Pénurie pour les soignants 

Le patron de l'Organisation mondiale de la Santé (OMS) a ainsi estimé que «la pénurie chronique mondiale d'équipements de protection individuels» pour les personnels soignants représentait une «menace imminente» dans la lutte contre la maladie de COVID-19 

En France, le gouvernement a prolongé de deux semaines le confinement de la population à compter de mardi, soit jusqu'au 15 avril. «Il va falloir tenir», a prévenu le premier ministre français Édouard Philippe, mettant en garde contre «la vague extrêmement élevée» de la maladie qui «déferle sur la France». 

En Grande-Bretagne, où le premier ministre Boris Johnson a annoncé vendredi être contaminé, mais seulement avec de légers symptômes, on se prépare à une vague gigantesque de patients dans les hôpitaux. 

La Russie, dernier grand pays à n'avoir encore pris aucune mesure de confinement généralisé, a décidé à compter de samedi de fermer ses restaurants et la plupart de ses commerces avant une semaine chômée. Les autorités espèrent que les Russes resteront ainsi chez eux, même sans y être obligés. 

L'Irlande, en revanche, est entrée samedi et jusqu'au 12 avril en confinement total. 

Mais c'est loin d'être facile partout dans le monde. Dans le centre de Johannesburg, en Afrique du Sud, la police a ainsi dispersé vendredi à coups de fouet les clients agglutinés devant un supermarché. 

«Cela vient d'Allah» 

Dans les pays musulmans, il est aussi souvent difficile d'empêcher les fidèles de se rendre à la mosquée. Au Pakistan, mais aussi en Indonésie, la fréquentation était importante pour la prière du vendredi. «Nous ne croyons pas au coronavirus, nous croyons en Allah. Quoi qu'il arrive, cela vient d'Allah», a déclaré Altaf Khan, avant de rejoindre la foule des fidèles affluant comme lui pour la prière du vendredi à Islamabad. 

Un contraste saisissant avec l'image du pape François, priant seul vendredi face à une place Saint-Pierre totalement déserte. 

Et tous les pays n'affrontent pas à armes égales la pandémie. 

Avec plus de 3300 cas et plus de 90 décès, selon un bilan établi par l'AFP, l'Afrique reste encore largement épargnée par la pandémie. Mais la propagation du virus suit une «évolution dramatique», a alerté la responsable régionale de l'Organisation mondiale de la santé (OMS), Matshidiso Rebecca Moeti. 

Ailleurs, le confinement a aussi un impact psychologique en augmentant les niveaux de dépression, d'anxiété et d'autres problèmes de santé mentale, selon la Croix-Rouge. «Même dans les zones de conflit, nous pouvons nous serrer dans les bras quand nous avons peur. La chose terrible de cette (pandémie) est l'absence de contact physique entre humains», a dit un de ses responsables. 

«Le plus dur, c'était la nuit, je ne pouvais pas dormir, l'angoisse envahissait la chambre. Le jour, les médecins passaient, le personnel d'entretien, ceux qui distribuaient la nourriture. La nuit, les cauchemars arrivaient, la mort rôdait», a ainsi témoigné Fabio Biferali, un cardiologue romain de 65 ans qui a passé huit jours «isolé du monde» dans l'unité de soins intensifs et de réanimation de l'hôpital Policlinico Umberto I de Rome. 

Sommes astronomiques 

Face à l'autre catastrophe, économique, qui s'annonce, la communauté internationale tente de mobiliser des sommes astronomiques, avec l'Union européenne jugée à la traîne par certains pays. 

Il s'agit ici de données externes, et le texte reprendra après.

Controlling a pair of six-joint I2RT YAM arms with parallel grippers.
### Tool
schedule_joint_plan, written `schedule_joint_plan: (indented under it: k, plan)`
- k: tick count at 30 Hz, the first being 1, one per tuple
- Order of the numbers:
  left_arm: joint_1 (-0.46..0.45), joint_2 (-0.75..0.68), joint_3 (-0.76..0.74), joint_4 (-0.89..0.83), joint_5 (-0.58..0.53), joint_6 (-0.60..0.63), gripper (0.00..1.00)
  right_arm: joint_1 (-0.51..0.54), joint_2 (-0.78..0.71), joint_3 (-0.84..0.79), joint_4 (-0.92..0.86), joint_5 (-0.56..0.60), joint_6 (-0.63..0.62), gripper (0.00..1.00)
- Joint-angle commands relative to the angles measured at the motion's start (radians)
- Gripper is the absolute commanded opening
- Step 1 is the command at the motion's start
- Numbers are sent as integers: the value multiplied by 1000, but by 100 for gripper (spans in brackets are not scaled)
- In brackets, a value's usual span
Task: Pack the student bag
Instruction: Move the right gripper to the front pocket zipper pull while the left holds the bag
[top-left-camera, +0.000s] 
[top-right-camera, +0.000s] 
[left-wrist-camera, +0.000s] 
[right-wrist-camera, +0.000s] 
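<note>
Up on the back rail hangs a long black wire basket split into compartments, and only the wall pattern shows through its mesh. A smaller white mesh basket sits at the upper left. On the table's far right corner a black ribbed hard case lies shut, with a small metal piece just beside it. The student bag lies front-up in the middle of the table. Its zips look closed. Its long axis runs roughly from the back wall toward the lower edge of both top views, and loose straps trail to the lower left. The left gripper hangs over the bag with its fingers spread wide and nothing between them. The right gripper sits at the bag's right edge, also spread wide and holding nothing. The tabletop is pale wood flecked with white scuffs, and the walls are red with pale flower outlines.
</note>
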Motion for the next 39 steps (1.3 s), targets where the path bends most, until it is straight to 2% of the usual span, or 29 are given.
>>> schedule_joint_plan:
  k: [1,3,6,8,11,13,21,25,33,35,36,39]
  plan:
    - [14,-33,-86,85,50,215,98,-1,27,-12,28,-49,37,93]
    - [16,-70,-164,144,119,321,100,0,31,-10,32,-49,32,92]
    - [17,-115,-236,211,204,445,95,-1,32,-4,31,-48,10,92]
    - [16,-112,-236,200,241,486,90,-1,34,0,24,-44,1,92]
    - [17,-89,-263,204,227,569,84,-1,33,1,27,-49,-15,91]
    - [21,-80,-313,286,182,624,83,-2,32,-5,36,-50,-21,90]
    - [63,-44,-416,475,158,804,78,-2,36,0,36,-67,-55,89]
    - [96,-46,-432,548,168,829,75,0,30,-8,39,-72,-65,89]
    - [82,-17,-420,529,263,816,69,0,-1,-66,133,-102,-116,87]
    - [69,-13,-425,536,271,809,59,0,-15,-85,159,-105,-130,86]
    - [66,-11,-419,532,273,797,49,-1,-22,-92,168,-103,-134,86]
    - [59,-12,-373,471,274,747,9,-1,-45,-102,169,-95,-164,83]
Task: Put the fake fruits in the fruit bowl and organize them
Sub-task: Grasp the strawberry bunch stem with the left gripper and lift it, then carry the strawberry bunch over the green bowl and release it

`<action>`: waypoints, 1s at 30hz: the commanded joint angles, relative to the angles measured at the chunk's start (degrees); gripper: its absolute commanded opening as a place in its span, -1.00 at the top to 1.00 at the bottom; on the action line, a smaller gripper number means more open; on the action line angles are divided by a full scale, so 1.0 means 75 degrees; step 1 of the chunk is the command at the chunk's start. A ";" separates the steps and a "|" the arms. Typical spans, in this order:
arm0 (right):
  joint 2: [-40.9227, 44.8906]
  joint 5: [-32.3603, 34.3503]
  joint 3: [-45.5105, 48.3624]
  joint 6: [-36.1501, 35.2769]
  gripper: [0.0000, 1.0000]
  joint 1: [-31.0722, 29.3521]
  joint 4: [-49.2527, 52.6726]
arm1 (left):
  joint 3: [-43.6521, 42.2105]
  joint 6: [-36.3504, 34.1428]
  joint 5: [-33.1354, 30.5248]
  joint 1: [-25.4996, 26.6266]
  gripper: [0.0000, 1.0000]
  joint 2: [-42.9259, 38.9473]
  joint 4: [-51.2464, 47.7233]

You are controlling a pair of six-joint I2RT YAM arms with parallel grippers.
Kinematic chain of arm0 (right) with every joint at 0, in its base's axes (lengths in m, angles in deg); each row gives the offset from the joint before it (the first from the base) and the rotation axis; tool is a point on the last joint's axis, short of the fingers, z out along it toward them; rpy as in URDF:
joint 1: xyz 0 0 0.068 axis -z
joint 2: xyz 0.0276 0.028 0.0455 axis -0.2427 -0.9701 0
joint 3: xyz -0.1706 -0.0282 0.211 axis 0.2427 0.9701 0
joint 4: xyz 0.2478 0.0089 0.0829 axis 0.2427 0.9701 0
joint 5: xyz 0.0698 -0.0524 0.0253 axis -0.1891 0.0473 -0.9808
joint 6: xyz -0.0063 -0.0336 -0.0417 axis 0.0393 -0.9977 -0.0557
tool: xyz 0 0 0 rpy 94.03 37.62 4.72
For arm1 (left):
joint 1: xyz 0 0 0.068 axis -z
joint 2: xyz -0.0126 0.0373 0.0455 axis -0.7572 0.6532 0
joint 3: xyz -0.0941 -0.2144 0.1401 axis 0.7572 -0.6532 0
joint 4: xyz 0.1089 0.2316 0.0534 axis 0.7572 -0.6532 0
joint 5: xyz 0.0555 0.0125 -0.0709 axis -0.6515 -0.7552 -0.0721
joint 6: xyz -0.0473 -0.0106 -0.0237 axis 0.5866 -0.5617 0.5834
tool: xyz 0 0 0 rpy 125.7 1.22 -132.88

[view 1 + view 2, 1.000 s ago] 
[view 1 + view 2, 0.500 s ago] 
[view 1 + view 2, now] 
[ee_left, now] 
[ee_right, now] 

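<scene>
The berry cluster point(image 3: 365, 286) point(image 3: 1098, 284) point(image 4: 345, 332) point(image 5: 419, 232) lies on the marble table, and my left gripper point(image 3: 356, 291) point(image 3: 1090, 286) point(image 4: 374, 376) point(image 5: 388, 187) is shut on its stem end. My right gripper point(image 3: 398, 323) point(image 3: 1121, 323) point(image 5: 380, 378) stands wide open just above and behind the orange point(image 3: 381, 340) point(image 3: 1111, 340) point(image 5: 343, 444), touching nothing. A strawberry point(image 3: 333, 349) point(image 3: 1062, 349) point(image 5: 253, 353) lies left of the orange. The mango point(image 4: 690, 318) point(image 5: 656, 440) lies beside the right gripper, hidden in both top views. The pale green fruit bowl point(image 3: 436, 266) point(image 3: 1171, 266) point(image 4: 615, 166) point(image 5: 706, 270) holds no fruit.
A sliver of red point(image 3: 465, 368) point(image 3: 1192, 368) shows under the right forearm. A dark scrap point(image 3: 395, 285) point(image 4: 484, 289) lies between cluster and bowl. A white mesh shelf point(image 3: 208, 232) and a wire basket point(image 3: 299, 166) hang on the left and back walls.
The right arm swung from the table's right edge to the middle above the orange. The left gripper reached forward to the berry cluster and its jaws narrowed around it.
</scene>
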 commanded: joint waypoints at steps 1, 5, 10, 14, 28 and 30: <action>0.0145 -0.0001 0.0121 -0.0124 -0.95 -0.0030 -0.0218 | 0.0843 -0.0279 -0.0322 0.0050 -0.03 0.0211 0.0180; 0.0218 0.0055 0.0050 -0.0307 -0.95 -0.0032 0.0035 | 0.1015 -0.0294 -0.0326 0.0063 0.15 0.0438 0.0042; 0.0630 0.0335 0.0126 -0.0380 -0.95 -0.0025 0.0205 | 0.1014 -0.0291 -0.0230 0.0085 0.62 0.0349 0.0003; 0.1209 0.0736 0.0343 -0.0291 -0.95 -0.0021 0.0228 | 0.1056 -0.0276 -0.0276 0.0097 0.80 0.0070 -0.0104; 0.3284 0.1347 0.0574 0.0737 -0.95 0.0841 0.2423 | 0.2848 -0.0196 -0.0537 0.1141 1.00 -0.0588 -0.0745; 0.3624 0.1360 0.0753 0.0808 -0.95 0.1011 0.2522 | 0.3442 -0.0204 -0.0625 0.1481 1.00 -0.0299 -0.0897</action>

Les pays du G20 ont promis d'injecter 5000 milliards de dollars pour soutenir l'économie mondiale. Les États-Unis ont adopté de leur côté un gigantesque plan de relance de plus de 2000 milliards de dollars pour sauver leur économie menacée de paralysie. L'Europe a elle renvoyé à dans deux semaines des «mesures fortes» contre le coronavirus, s'attirant la déception et la colère de l'Italie et de l'Espagne, pays les plus touchés sur le vieux continent. 

«Nous ne surmonterons pas cette crise sans une solidarité européenne forte, au niveau sanitaire et budgétaire», a dit samedi le président français Emmanuel Macron à trois journaux italiens, appelant à lancer des emprunts communs à toute l'Union européenne, ce à quoi l'Allemagne s'oppose totalement. 

En attendant, les marchés retiennent leur souffle après une semaine terminée dans le vert, en dépit d'un vendredi dans le rouge.